**What the exercise asks**
Copy out every line of the data where the word "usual" is found.
##### Source data
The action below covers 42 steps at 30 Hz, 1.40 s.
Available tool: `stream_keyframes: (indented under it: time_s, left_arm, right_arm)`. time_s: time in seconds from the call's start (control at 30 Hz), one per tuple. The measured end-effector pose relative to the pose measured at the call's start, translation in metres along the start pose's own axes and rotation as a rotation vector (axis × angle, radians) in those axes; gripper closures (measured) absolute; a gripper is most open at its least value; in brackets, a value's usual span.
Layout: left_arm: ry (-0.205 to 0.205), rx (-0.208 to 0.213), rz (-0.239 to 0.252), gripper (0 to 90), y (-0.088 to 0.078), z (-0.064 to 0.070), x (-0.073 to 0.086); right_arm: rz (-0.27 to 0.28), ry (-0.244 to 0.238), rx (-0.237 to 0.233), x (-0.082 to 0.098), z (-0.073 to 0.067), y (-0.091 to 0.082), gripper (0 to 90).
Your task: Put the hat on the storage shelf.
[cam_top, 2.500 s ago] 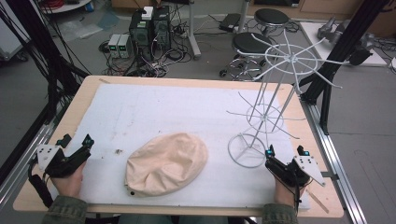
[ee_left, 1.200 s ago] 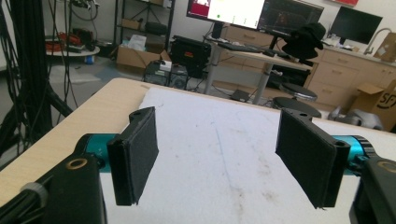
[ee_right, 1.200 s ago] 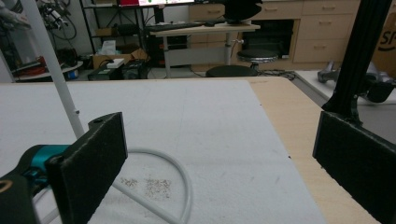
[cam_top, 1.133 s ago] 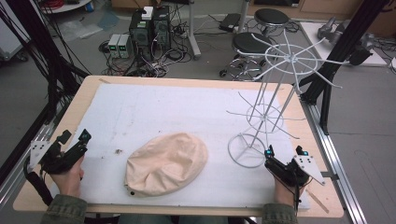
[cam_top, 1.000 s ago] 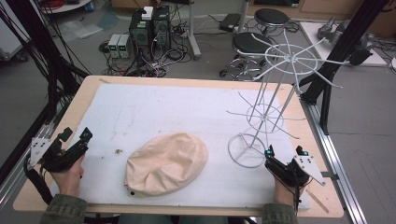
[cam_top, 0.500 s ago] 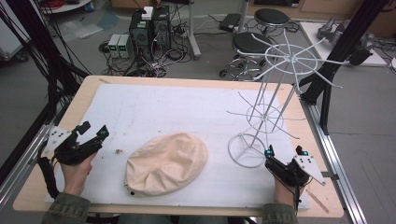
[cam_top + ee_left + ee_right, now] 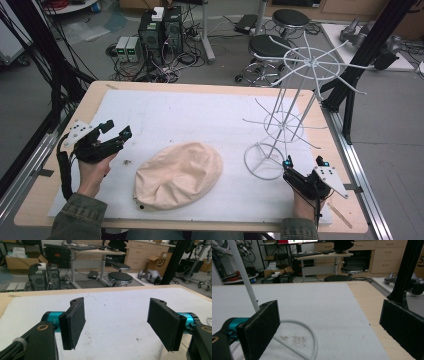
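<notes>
**A:** High view, starting from the left: what does the left gripper [image 7: 116, 131] look like, measured against the cap?

**B:** It sits off the cap's left side, near but apart from it, in the person's left hand [image 7: 95, 165]. Its jaws are spread wide with nothing between them; the left gripper view shows both dark pads over bare white mat [image 7: 120, 315].

**A:** And the cap itself?

**B:** The beige cap [image 7: 177, 174] lies on the mat [image 7: 180, 112], toward the near edge of the table [image 7: 310, 107]. It is a soft, rounded dome, pale tan, with creases and dimples across the lower left part. A thin dark edge shows along its near left rim. Neither gripper touches it.

**A:** What stands to the cap's right?

**B:** A white wire stand [image 7: 292, 107], just beside the cap. Its ring base rests on the mat, thin rods rise tilted from it, and spoked wheels sit at mid-height and at the top.

**A:** And farthest right of the cap?

**B:** The right gripper [image 7: 305, 162], just beyond the stand's base ring. Its jaws are wide apart and empty; in the right gripper view the white ring [image 7: 309, 332] curves just past the left pad.
</notes>
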<state>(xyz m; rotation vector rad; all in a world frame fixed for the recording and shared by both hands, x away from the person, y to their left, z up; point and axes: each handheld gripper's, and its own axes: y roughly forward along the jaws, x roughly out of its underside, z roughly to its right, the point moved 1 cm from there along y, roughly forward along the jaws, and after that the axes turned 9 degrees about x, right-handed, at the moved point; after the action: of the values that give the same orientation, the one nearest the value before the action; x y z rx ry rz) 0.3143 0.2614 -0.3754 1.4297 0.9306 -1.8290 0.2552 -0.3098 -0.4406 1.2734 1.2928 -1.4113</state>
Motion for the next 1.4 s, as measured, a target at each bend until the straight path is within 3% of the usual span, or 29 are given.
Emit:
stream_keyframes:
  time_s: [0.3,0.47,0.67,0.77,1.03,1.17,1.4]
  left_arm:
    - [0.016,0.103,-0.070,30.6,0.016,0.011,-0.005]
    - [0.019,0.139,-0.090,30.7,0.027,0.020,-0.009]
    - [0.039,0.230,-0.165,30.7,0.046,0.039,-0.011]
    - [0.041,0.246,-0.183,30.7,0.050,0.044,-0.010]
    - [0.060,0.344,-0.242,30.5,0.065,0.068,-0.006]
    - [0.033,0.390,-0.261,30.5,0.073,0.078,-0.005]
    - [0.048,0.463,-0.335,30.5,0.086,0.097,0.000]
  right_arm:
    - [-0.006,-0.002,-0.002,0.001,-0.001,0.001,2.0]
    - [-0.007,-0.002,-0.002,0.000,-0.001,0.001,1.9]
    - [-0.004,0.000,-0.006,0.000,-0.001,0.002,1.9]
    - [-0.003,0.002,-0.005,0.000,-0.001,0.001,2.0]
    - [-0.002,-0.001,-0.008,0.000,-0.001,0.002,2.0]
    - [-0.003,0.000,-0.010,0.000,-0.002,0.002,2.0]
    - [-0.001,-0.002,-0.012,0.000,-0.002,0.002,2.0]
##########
**Result for this task**
Available tool: `stream_keyframes: (indented under it: time_s, left_arm, right_arm)`. time_s: time in seconds from the call's start (control at 30 Hz), one per tuple. The measured end-effector pose relative to the pose measured at the call's start, translation in metres along the start pose's own axes and rotation as a rotation vector (axis × angle, radians) in those axes; gripper closures (measured) absolute; a gripper is most open at its least value; in brackets, a value's usual span.
Motion for the next 1.4 s, as measured, a target at each bend until the straight path is within 3% of the usual span, or 29 are given.

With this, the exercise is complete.